The goal of the Project

  • Today, more than 50% of the world's population lives in cities. In the US, 83% of the population lives in urban areas. Your quality of life likely depends on what city you live in.

  • Given that everyone has different preferences and needs, we focus mainly on providing user-friendly interactive graphs and tables with search options.

  • As for overall data analysis, we would like to show "Quality of Life Index" of each city worldwide and USA-wide.

    [Research Questions]

  • What are the best cities in the world and the US to live in?

  • What are the factors that affect the quality of life in that cities?

  • How has the ranking of some of those cities changed over the last 5 years?

Source of the Dataset

  • Quality of Life Index (higher is better) is an estimation of overall quality of life by using an empirical formula that takes into account purchasing power index (higher is better), pollution index (lower is better), house price to income ratio (lower is better), cost of living index (lower is better), safety index (higher is better), health care index (higher is better), traffic commute time index (lower is better) and climate index (higher is better).

  • These are provided by Numbeo which is the world’s largest cost of living database on the web.

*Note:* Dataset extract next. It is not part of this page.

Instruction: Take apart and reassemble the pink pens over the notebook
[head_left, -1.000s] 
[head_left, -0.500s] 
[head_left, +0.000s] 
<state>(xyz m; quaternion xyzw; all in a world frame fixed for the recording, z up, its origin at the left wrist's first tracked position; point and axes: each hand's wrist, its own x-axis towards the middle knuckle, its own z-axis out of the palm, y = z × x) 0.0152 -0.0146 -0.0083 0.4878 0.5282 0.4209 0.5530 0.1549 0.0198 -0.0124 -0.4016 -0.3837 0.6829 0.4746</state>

Numbeo is also a crowd-sourced global database of quality of life information.

    Link: https://www.numbeo.com/quality-of-life/rankings.jsp

Summary of the Documentation of the Dataset

Main Index

Index Description
Quality of life index formula 100 + (Purchasing Power Index / 2.5) - (House Price To Income Ratio * 1.0) - (Cost of Living Index / 10) + (Safety Index / 2.0) + (Health Index / 2.5) - (Traffic Time Index / 2.0) - (Pollution Index * 2.0 / 3.0) + (Climate Index / 3.0)

Sub-indexes that compose the Main Index

Index Description
Purchasing Power Index relative purchasing power in buying goods and services in a given city for the average net salary in that city. If domestic purchasing power is 40, this means that the inhabitants of that city with an average salary can afford to buy on an average 60% less goods and services than New York City residents with an average salary.
Property Price To Income Ratio the basic measure for apartment purchase affordability (lower is better). It is calculated as the ratio of median apartment prices to median familial disposable income, expressed as years of income (although variations are used elsewhere such as Case-Shiller Index, UK Housing Price Index, etc).
Cost of Living Index a relative indicator of consumer goods prices, including groceries, restaurants, transportation, and utilities. The cost of Living Index does not include accommodation expenses such as rent or mortgage. If a city has a Cost of Living Index of 120, it means Numbeo has estimated it is 20% more expensive than New York (excluding rent).
Safety Index based on surveys from visitors of the website. If the city has a high safety index, it is considered very safe. Questions for these surveys are similar to many similar scientific and government surveys. Numbeo filters survey to eliminate potential spam, like people entering a large amount of data which are differentiating from the median value. The survey result is scaled to [0, 100].
Health Index based on surveys from visitors of the website. Questions for these surveys are similar to many similar scientific and government surveys. Health Care Index is an estimation of the overall quality of the health care system, health care professionals, equipment, staff, doctors, cost, etc. Numbeo filters survey to eliminate potential spam, like people entering a large amount of data which are differentiating from the median value. The survey result is scaled to [0, 100].
Traffic Time Index a composite index of time consumed in traffic due to job commute, estimation of time consumption dissatisfaction, CO2 consumption estimation in traffic, and overall inefficiencies in the traffic system.
Pollution Index based on surveys from visitors of the website. Pollution Index is an estimation of the overall pollution in the city. The biggest weight is given to air pollution, than to water pollution/accessibility, the two main pollution factors. Small weight is given to other pollution types. Questions for these surveys are similar to many similar scientific and government surveys. Numbeo filters survey to eliminate potential spam, like people entering a large amount of data which are differentiating from the median value. The survey result is scaled to [0, 100].
Climate Index produced by a formula that uses dew point and temperature (and estimated avg. high humidex using those two numbers) to estimate a climate index.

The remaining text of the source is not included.